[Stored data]
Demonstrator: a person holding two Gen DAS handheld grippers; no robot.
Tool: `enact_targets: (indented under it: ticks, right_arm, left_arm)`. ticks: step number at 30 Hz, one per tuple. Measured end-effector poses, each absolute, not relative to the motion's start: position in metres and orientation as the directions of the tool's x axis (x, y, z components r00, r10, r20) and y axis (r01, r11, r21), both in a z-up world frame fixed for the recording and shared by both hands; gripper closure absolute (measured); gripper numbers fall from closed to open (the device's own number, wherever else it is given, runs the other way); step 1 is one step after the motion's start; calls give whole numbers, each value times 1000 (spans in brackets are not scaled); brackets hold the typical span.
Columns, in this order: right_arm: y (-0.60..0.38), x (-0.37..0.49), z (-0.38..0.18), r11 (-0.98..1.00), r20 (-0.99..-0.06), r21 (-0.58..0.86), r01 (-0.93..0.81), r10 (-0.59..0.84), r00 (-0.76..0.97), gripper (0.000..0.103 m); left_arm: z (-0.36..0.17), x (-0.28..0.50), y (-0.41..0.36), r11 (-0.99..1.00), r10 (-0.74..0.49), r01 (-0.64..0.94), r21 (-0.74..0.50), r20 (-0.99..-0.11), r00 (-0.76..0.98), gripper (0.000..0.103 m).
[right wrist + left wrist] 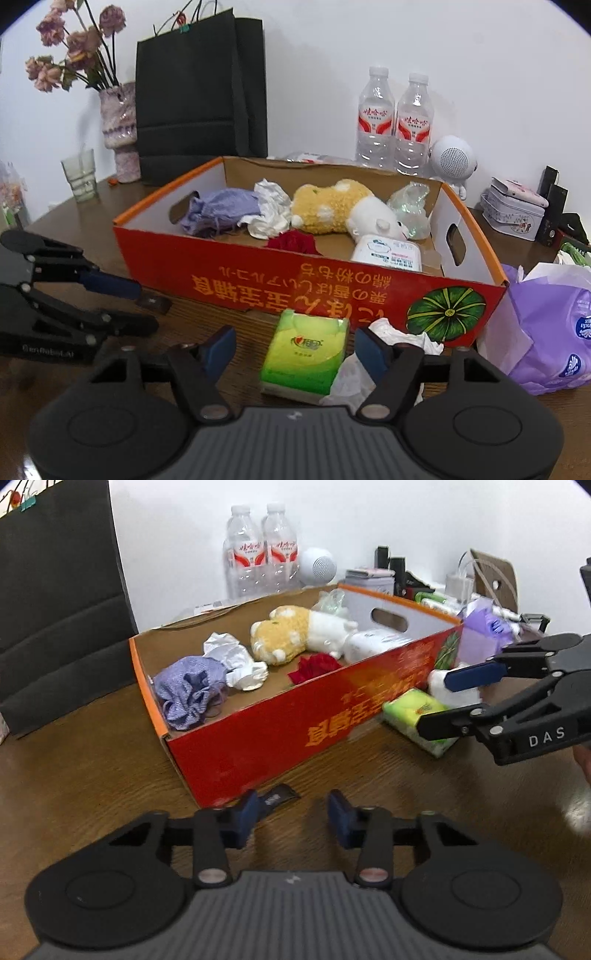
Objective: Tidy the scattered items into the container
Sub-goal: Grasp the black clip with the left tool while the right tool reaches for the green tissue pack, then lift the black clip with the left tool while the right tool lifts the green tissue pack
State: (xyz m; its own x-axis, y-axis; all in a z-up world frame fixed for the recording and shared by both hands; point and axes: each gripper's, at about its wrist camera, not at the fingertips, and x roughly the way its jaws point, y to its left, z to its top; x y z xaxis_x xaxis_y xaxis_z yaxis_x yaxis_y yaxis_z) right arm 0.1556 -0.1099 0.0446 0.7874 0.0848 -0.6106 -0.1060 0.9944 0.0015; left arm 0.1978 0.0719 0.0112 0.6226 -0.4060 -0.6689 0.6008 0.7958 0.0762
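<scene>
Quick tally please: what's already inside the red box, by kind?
Inside the red box:
purple cloth: 1
crumpled white paper: 1
plush toy: 1
red item: 1
wipes pack: 1
clear plastic wrapper: 1
Total: 6

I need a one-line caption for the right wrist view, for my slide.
Right gripper open around a green tissue pack lying on the wooden table before the red box.
</scene>
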Motion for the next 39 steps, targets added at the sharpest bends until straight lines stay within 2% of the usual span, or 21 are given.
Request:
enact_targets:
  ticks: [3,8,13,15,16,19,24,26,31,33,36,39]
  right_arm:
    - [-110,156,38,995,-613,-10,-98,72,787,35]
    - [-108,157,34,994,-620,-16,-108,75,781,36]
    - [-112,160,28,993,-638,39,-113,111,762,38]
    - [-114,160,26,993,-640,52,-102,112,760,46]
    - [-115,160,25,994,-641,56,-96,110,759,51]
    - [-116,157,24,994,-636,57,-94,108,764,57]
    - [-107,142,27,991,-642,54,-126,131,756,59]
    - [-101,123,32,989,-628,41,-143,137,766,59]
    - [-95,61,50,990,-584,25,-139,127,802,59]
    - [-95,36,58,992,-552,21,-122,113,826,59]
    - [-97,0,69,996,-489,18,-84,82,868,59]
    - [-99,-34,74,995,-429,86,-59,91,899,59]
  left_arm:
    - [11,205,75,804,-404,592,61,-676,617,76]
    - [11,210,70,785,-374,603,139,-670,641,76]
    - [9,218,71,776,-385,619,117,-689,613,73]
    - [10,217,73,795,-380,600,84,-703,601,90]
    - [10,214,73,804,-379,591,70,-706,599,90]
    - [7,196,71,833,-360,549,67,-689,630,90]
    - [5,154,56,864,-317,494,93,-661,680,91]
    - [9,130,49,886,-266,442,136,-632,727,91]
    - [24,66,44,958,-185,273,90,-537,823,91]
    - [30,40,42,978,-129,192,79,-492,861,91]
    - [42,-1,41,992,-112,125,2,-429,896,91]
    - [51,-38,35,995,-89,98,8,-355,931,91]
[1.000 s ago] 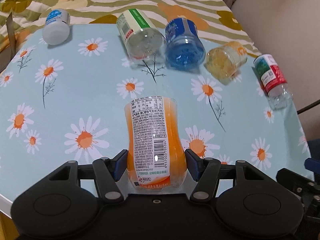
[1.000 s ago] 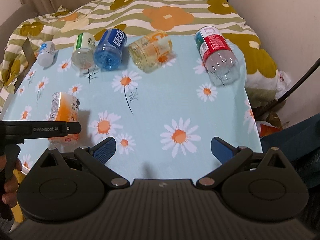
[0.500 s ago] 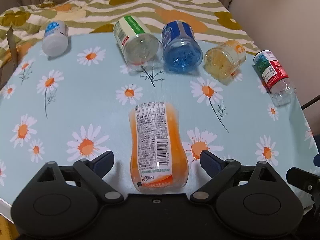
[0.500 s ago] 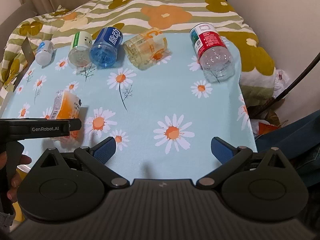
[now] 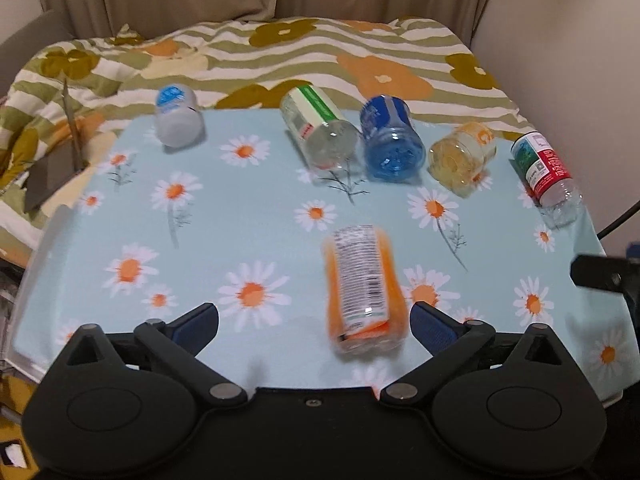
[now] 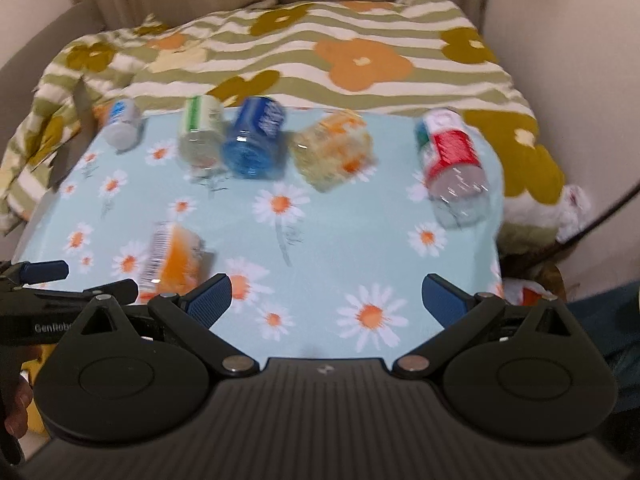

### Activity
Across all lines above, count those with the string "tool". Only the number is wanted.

### Result for this exercise
2